Zhang Wei, Xiang Xiaowen, Zhao Bihai, Huang Jianlin, Yang Lan, Zeng Yifu
College of Computer Science and Engineering, Changsha University, Changsha 410022, China.
Hunan Province Key Laboratory of Industrial Internet Technology and Security, Changsha University, Changsha 410022, China.
Entropy (Basel). 2023 May 24;25(6):841. doi: 10.3390/e25060841.
Identifying the driver genes of cancer progression is of great significance in improving our understanding of the causes of cancer and promoting the development of personalized treatment. In this paper, we identify the driver genes at the pathway level via an existing intelligent optimization algorithm, named the Mouth Brooding Fish (MBF) algorithm. Many methods based on the maximum weight submatrix model to identify driver pathways attach equal importance to coverage and exclusivity and assign them equal weight, but those methods ignore the impact of mutational heterogeneity. Here, we use principal component analysis (PCA) to incorporate covariate data to reduce the complexity of the algorithm and construct a maximum weight submatrix model considering different weights of coverage and exclusivity. Using this strategy, the unfavorable effect of mutational heterogeneity is overcome to some extent. Data involving lung adenocarcinoma and glioblastoma multiforme were tested with this method and the results compared with the MDPFinder, Dendrix, and Mutex methods. When the driver pathway size was 10, the recognition accuracy of the MBF method reached 80% in both datasets, and the weight values of the submatrix were 1.7 and 1.89, respectively, which are better than those of the compared methods. At the same time, in the signal pathway enrichment analysis, the important role of the driver genes identified by our MBF method in the cancer signaling pathway is revealed, and the validity of these driver genes is demonstrated from the perspective of their biological effects.
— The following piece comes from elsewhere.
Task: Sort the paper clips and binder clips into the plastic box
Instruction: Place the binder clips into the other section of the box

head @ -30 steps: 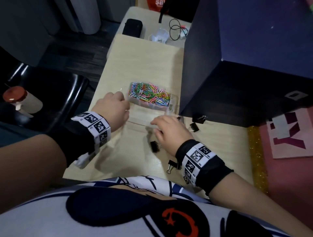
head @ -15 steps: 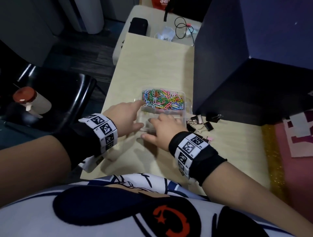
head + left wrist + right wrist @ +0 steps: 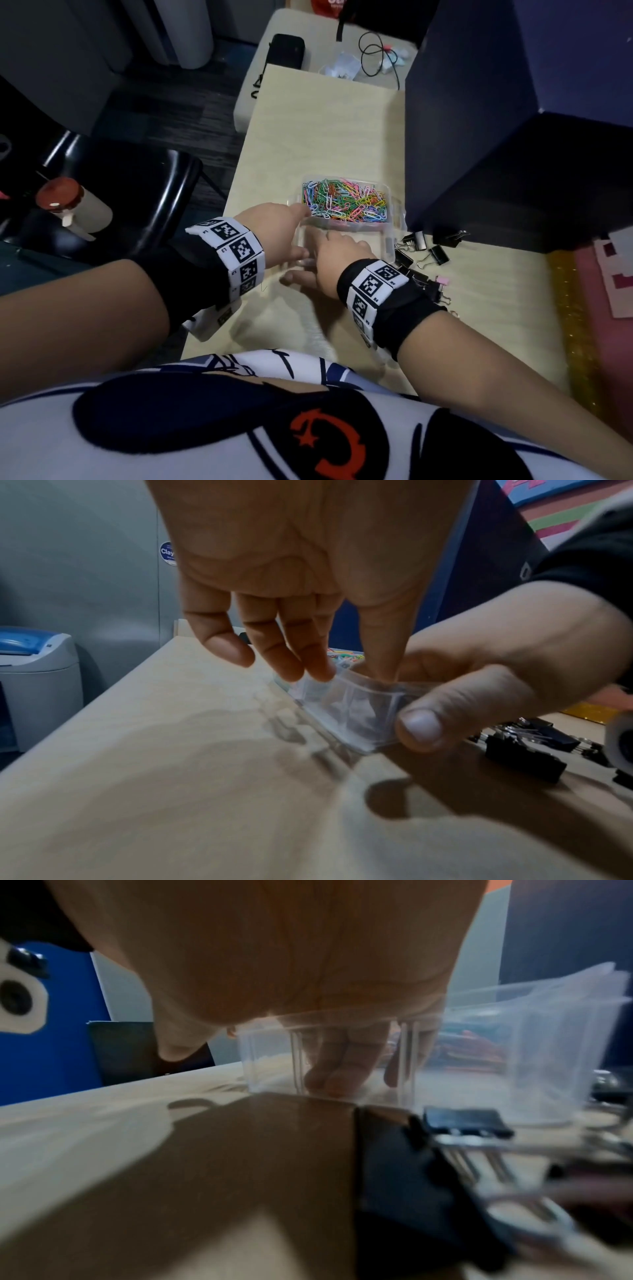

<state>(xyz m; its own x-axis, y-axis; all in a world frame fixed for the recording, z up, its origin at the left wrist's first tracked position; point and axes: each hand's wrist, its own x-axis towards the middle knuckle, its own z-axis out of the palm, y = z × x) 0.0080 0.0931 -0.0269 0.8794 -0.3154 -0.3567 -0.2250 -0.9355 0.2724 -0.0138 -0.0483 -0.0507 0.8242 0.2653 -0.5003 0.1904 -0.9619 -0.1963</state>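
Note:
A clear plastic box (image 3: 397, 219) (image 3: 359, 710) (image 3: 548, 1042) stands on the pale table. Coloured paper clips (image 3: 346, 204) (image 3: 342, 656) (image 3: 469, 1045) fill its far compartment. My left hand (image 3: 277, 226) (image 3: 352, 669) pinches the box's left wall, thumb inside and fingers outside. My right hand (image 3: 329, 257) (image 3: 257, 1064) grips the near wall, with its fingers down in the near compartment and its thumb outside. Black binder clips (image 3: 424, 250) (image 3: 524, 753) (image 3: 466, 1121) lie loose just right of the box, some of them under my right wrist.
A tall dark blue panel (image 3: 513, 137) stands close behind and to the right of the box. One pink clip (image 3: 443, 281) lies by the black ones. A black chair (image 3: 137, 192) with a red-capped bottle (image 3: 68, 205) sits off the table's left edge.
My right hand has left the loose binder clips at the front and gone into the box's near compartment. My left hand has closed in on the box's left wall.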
识别癌症进展的驱动基因对于增进我们对癌症病因的理解以及推动个性化治疗的发展具有重要意义。在本文中,我们通过一种现有的智能优化算法——口孵鱼(MBF)算法,在通路水平上识别驱动基因。许多基于最大权重子矩阵模型来识别驱动通路的方法对覆盖度和排他性同等重视并赋予它们相同的权重,但这些方法忽略了突变异质性的影响。在此,我们使用主成分分析(PCA)纳入协变量数据以降低算法的复杂度,并构建一个考虑覆盖度和排他性不同权重的最大权重子矩阵模型。采用这种策略,在一定程度上克服了突变异质性的不利影响。使用涉及肺腺癌和多形性胶质母细胞瘤的数据对该方法进行测试,并将结果与MDPFinder、Dendrix和Mutex方法进行比较。当驱动通路大小为10时,MBF方法在两个数据集中的识别准确率均达到80%,子矩阵的权重值分别为1.7和1.89,优于所比较的方法。同时,在信号通路富集分析中,揭示了我们的MBF方法识别出的驱动基因在癌症信号通路中的重要作用,并从其生物学效应的角度证明了这些驱动基因的有效性。